» Prompt:
Leaving out the pictures, return word for word the stretch of entries below from the line holding "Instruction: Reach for" through the line holding "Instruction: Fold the".

[[ Entries supplied open ]]

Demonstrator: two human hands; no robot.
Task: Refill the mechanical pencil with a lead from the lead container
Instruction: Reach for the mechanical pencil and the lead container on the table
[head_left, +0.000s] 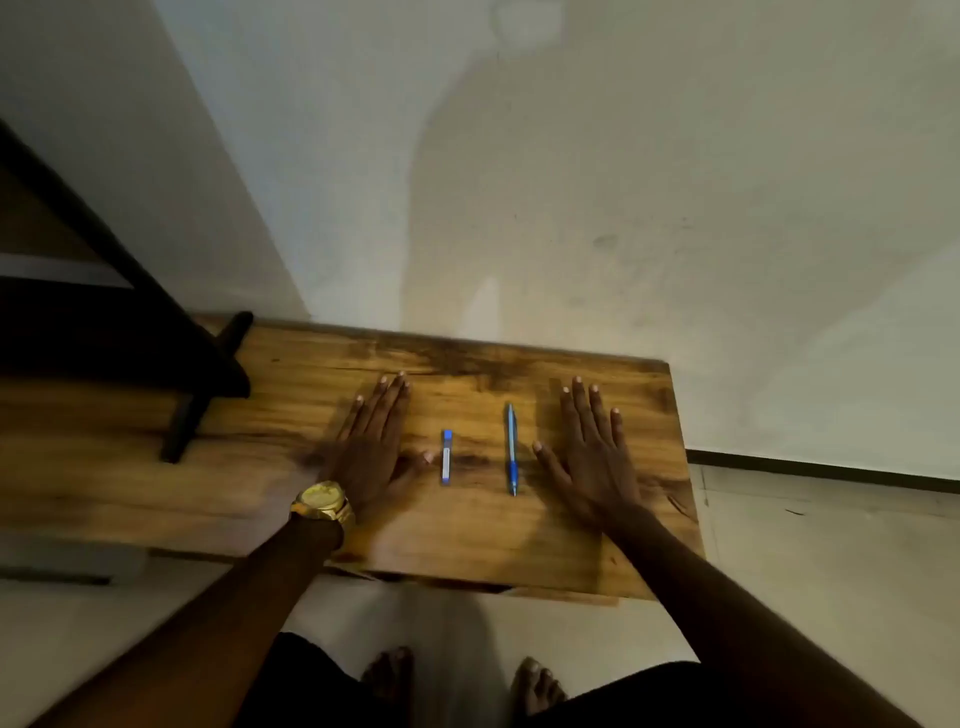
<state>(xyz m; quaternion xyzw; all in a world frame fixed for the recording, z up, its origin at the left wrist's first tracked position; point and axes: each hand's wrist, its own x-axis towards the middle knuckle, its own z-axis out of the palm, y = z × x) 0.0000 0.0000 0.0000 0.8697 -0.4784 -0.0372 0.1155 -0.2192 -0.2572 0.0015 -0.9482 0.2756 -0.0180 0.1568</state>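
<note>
A blue mechanical pencil (512, 449) lies on the wooden table (467, 530), pointing toward me. To its left, parallel to it, lies a small lead container (446, 457) with a blue cap at its far end. My left hand (374, 441) rests flat on the table just left of the container, thumb tip close to it, fingers spread, holding nothing. A gold watch sits on that wrist. My right hand (589, 447) lies flat just right of the pencil, fingers apart, empty.
A black metal frame (202, 384) crosses the table's left part. The table's right edge (685, 457) is close to my right hand, its near edge just past my wrists. A pale wall stands behind. My bare feet (462, 680) are on the floor below.
</note>
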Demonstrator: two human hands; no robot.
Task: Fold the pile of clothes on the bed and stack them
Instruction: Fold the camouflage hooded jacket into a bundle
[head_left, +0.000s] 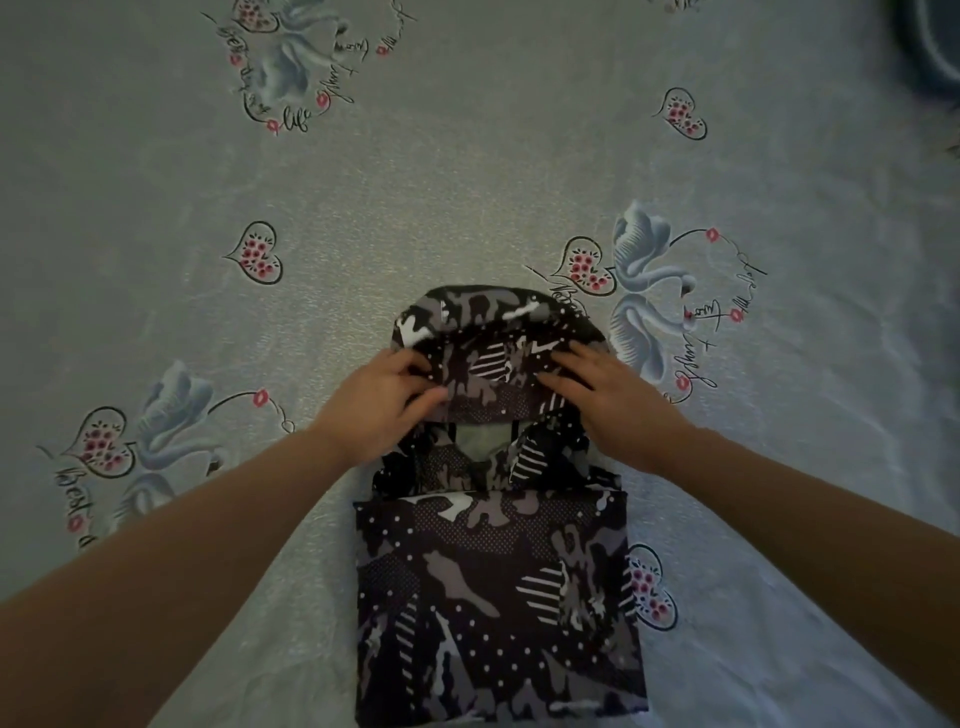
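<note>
Black, grey and white camouflage-print hooded garment (498, 597) lying folded on grey swan-and-heart printed bedsheet (467, 182), left hand (382, 397) pinching the hood edge, right hand (605, 397) pressing flat with released fingers (558, 376), dark object (930, 47) being cut off at the top right corner

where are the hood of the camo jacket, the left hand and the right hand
hood of the camo jacket (493, 332), head view, on the patterned top between the hands
left hand (387, 397), head view, on the back of the hand
right hand (605, 397), head view, on the back of the hand
</note>
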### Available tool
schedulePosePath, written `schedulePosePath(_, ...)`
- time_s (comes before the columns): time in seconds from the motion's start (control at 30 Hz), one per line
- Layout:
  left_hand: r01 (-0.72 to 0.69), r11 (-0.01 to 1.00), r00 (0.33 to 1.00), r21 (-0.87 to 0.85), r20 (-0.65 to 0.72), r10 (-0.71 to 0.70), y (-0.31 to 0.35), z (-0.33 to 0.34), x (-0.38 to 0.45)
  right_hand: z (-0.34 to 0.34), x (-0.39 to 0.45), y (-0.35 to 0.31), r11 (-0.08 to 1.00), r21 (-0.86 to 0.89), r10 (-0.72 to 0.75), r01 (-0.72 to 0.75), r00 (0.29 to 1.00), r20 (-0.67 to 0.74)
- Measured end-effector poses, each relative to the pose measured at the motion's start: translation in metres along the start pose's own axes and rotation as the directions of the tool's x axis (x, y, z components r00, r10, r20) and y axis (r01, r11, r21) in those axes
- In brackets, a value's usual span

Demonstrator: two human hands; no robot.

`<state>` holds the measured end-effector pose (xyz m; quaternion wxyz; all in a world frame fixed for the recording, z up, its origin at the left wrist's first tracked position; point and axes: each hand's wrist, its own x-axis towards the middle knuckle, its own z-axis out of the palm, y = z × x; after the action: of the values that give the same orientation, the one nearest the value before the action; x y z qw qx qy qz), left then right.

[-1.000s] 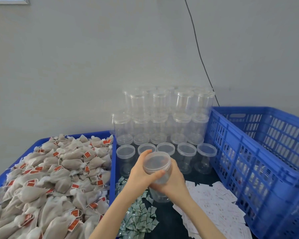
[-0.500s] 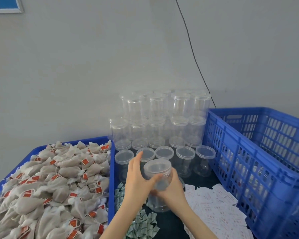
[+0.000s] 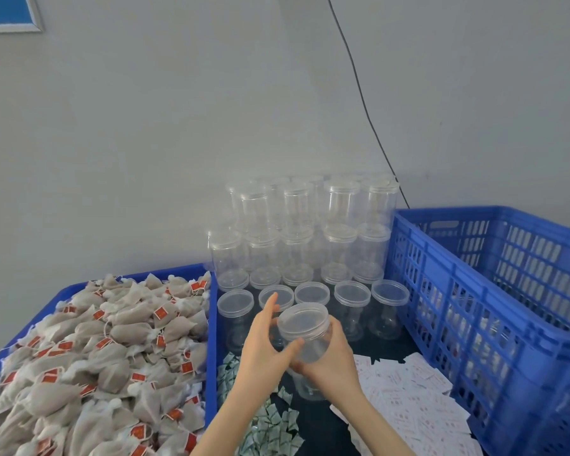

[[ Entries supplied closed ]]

» Solution to this problem:
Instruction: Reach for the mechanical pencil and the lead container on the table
[head_left, +0.000s] 
<state>(xyz m; quaternion xyzw; all in a world frame fixed for the recording, z up, its origin at the left wrist's first tracked position; point and axes: each hand's wrist, its own x-axis towards the middle knuckle, its own z-axis out of the palm, y = z × x) 0.0000 0.0000 0.0000 0.8697 -0.4784 -0.0372 0.1155 -0.2192 -0.2572 0.0015 -0.9482 0.2756 -0.0180 0.1568</state>
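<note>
A blue mechanical pencil (512, 449) lies on the wooden table (467, 530), pointing toward me. To its left, parallel to it, lies a small lead container (446, 457) with a blue cap at its far end. My left hand (374, 441) rests flat on the table just left of the container, thumb tip close to it, fingers spread, holding nothing. A gold watch sits on that wrist. My right hand (589, 447) lies flat just right of the pencil, fingers apart, empty.
A black metal frame (202, 384) crosses the table's left part. The table's right edge (685, 457) is close to my right hand, its near edge just past my wrists. A pale wall stands behind. My bare feet (462, 680) are on the floor below.
</note>
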Demonstrator: two human hands; no robot.
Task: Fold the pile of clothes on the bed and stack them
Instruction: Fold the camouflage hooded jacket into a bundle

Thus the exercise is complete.